The hot water vapor travels to the condenser chamber where it is cooled back to a liquid. A cooling coil inside the condenser chamber causes the vapor to condense on its outside surface, while cooling tower water passes through the inside of the coil and absorbs the heat from the hot water vapor. As with electrically driven chillers, the cooling tower water is circulated through the external cooling tower water loop, which functions as an independent heat-removal system.

The condensed liquid water is routed by way of piping from the condenser chamber to the low pressure environment of the evaporator chamber where the water is sprayed on the outside of a coil and evaporates at about 40 degrees Fahrenheit, cooling the chilled water flowing inside the coil to approximately 45 degrees Fahrenheit by the heat-removal process of the evaporation. The evaporated water vapor is then drawn back to the absorber chamber where it is recaptured by its affinity to lithium bromide to complete the cycle.

Saving Greenbacks

When calculating installation costs, building owners must consider the infrastructure required by the electric utility company to power a traditional chiller versus a direct-fired absorption system. For a typical office building of 100,000 square feet, the approximate size of the chiller would be about 250 tons. Using a traditional, electrically powered chiller, the electrical requirement would be 100 kilowatts. The present NSTAR Electric and Gas Co. cost for electrical infrastructure necessary to provide the required power is $1200 per kilowatt. In this case, the cost to the building owner to prepare the building for the installation of an electrically driven chiller would be roughly $120,000.

In contrast, the 250-ton, direct-fired absorption chiller is a heat-operated system with a much smaller electrical requirement of approximately 10 kilowatts, which brings the cost of the electric utility infrastructure down dramatically. The gas company also may offer financial incentives for building owners who use absorption chillers and generate cooling with natural gas because they can sell more gas in the summer. It is not unusual for the gas company to prepare the building for a gas-fired absorption chiller by installing the gas line from the street to the building meter with no cost to the owner.
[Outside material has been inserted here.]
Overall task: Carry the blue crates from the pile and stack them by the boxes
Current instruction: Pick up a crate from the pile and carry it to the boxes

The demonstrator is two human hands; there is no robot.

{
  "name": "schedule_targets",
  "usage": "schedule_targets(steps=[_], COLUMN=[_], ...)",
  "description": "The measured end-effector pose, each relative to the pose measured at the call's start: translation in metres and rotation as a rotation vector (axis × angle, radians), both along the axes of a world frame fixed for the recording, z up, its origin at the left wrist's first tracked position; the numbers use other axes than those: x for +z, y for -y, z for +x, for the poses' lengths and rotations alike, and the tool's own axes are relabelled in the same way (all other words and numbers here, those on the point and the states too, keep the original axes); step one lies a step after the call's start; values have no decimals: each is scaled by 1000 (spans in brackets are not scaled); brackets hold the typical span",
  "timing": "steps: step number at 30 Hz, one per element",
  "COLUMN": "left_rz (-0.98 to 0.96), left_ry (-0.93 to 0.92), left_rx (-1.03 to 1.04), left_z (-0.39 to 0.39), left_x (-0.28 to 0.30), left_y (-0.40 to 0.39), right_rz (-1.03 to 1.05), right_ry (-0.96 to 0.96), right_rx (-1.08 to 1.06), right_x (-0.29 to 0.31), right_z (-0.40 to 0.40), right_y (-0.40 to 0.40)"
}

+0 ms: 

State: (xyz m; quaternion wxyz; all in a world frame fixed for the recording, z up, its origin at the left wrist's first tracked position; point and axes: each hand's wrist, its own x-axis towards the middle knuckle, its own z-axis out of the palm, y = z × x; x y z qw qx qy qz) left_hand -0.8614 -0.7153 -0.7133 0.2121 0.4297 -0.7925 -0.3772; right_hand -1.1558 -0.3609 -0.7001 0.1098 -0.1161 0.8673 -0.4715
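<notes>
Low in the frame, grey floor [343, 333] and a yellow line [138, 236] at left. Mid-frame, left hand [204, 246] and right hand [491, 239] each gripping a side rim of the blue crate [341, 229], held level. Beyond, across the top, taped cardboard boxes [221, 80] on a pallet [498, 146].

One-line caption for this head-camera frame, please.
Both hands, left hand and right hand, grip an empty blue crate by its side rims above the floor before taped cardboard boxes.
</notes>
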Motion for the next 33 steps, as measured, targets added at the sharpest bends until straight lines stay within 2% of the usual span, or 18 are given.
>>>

While absorption chillers are more expensive than traditional chillers, the upfront expenditure allows building owners to save money on operating costs over time, all while lessening the impact the building makes on the environment through energy conservation and avoidance of pollutants. The direct-fired absorption cooling and heating system provides other benefits as well. An absorption machine can generate cooling and heating hot water and no additional boiler is required, so there is just one piece of equipment to maintain and, therefore, mechanical room floor space is saved.

In this age of environmental awareness due to the proven effects of global warming, the direct-fired absorption chiller provides building owners and managers with a “greener” option to heating and cooling their properties.